By Jose Antonio Varela Vidal

SAN JUAN, Puerto Rico, 30 JULY 2012 (ZENIT)
Attacks against religious liberty are happening in several parts of the world. Sometimes with diatribes, other times with bloodshed, but also through laws that infringe people’s fundamental right to believe and follow a moral conviction received from their faith.

In the United States a real “battle” is being waged between the present government and religious institutions who are fighting to prevent the implementation of the Health and Human Services mandate, which would oblige establishments run by religious entities to provide medications that threaten the life of unborn children and the principles of responsible parenthood.

ZENIT interviewed Archbishop Roberto Gonzalez Nieves, Archbishop of San Juan, Puerto Rico, who was clear and energetic in presenting the current situation looming in the U.S. if this law is implemented, while at the same time being taken, perhaps, as a precedent for other countries.

ZENIT: Your Excellency, why are American bishops so concerned about the Federal Government’s Health and Human Services mandate?

Archbishop Gonzalez: The Health and Human Services regulation consists in obliging employers, including religious institutions, to give medical coverage to their employees for sterilizations and contraceptives approved by the FDA [Food and Drug Administration], including abortifacient medication, as well as obliging them to give advice and education to women on sterilization and contraceptives. Hence the concern of American bishops is very genuine, timely and extremely necessary. When a government uses its faculties to oblige religious institutions and individuals as employers to act against their principles and teachings, when it obliges them to act against their conscience, it is a sign that religious liberty is being threatened and it shows that the government, far from respecting the Constitutional clause on religious liberty, is impairing it.
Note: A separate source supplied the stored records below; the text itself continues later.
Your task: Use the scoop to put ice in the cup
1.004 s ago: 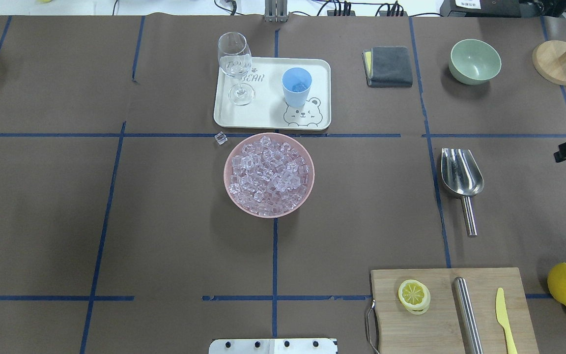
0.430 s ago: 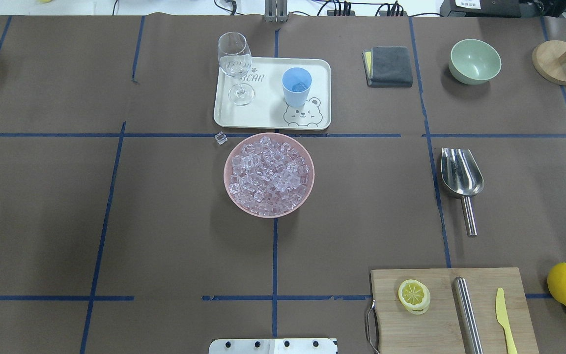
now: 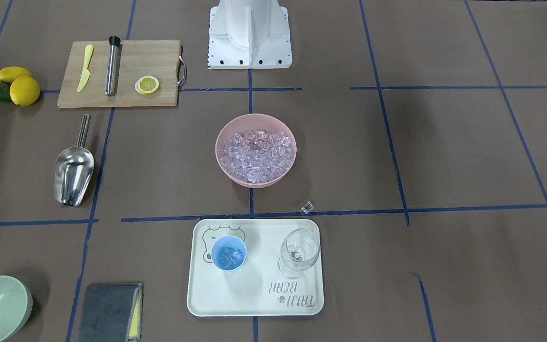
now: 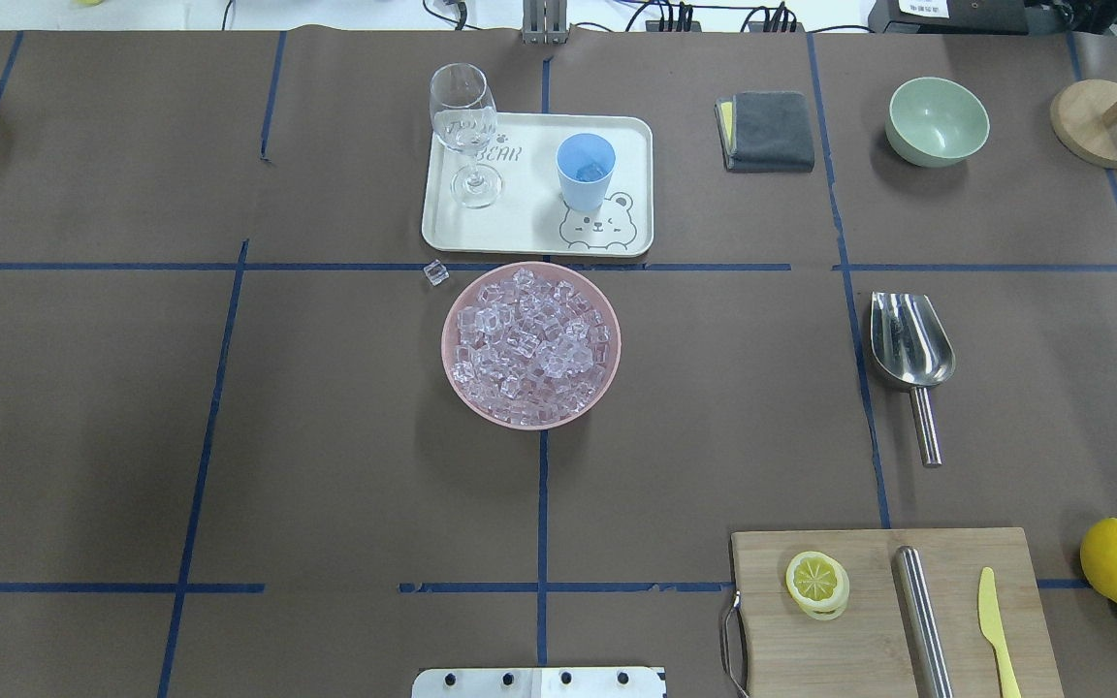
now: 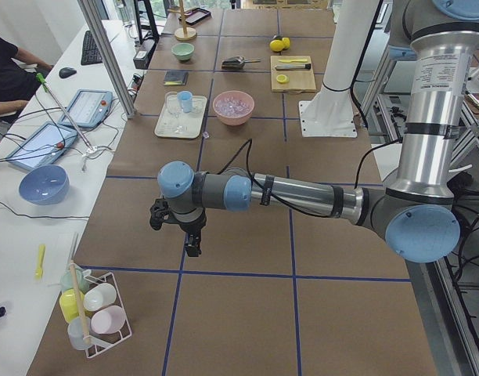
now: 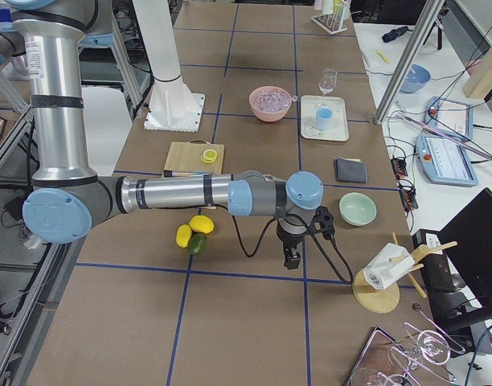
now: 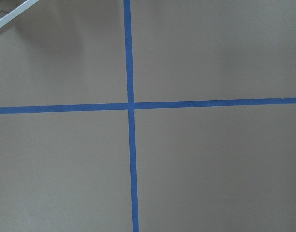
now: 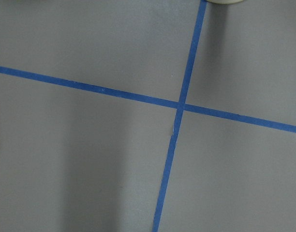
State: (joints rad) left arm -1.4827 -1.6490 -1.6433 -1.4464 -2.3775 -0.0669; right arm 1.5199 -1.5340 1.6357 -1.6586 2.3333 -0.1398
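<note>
- The scoop lies flat on the table to the right of the pink bowl. Its trough points far and its rod handle points near, toward me. I judge that an easy lie for my right arm to grasp.
- Nothing touches the scoop. Both of my arms are well apart from it.
- The ice is heaped in the pink bowl at the middle of the table. One stray cube sits on the paper just beside the bowl's far-left rim.
- The cup stands upright on the tray, just beyond the bowl, to the right of the wine glass. That leaves a short carry from the heap.
- A few cubes show inside the cup, so I judge the filling at least partly done.
- My left gripper hangs over bare table at the far left end and holds nothing.
- My right gripper hangs over bare table at the far right end, also holding nothing.
- Whether either gripper's fingers are apart or together I cannot tell. My wrist cameras show only brown paper and blue tape.
</note>
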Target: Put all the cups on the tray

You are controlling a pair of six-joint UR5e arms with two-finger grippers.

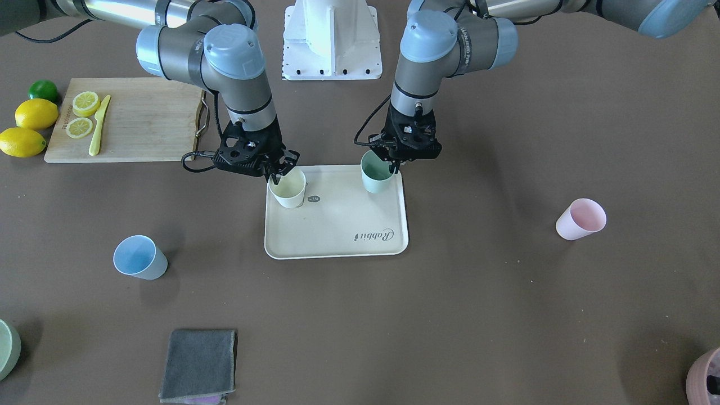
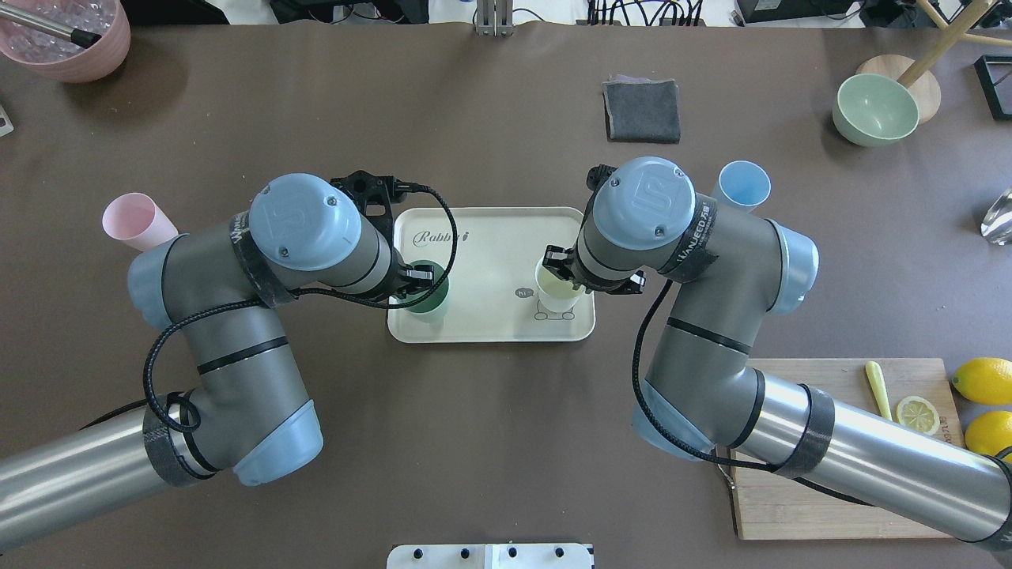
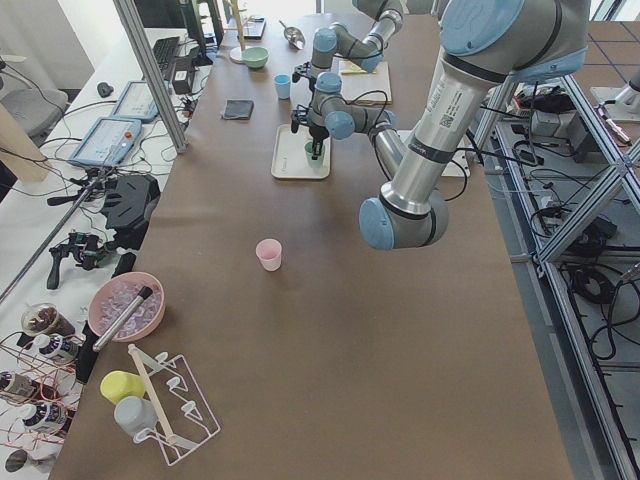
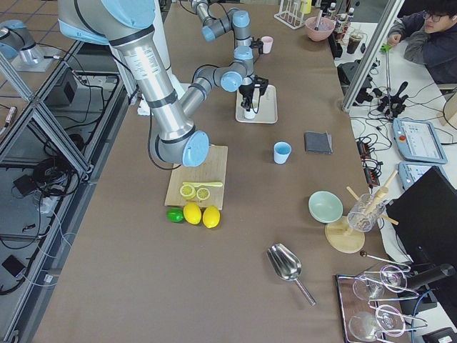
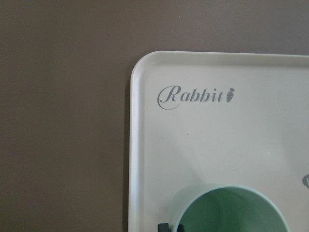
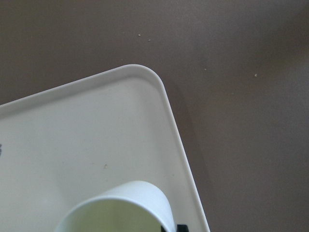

ZENIT: What is the current state of this law?

Archbishop Gonzalez: At present. the following two measures are being considered in the U.S. Congress: Abortion Non-Discrimination Act (ANDA) and Respect for Right of Conscience. The first reaffirms the basic principle that no health structure should be obliged by the government to carry out abortions or take part in them. The other measure is geared to protecting the right of conscientious objection. These measures would protect the right of millions of Americans to access the health system without violating their most profound moral and religious convictions on respect for human life.

ZENIT: Has the Church mobilized in this regard, including with other religions and Christian denominations, because it is contrary to religious liberty?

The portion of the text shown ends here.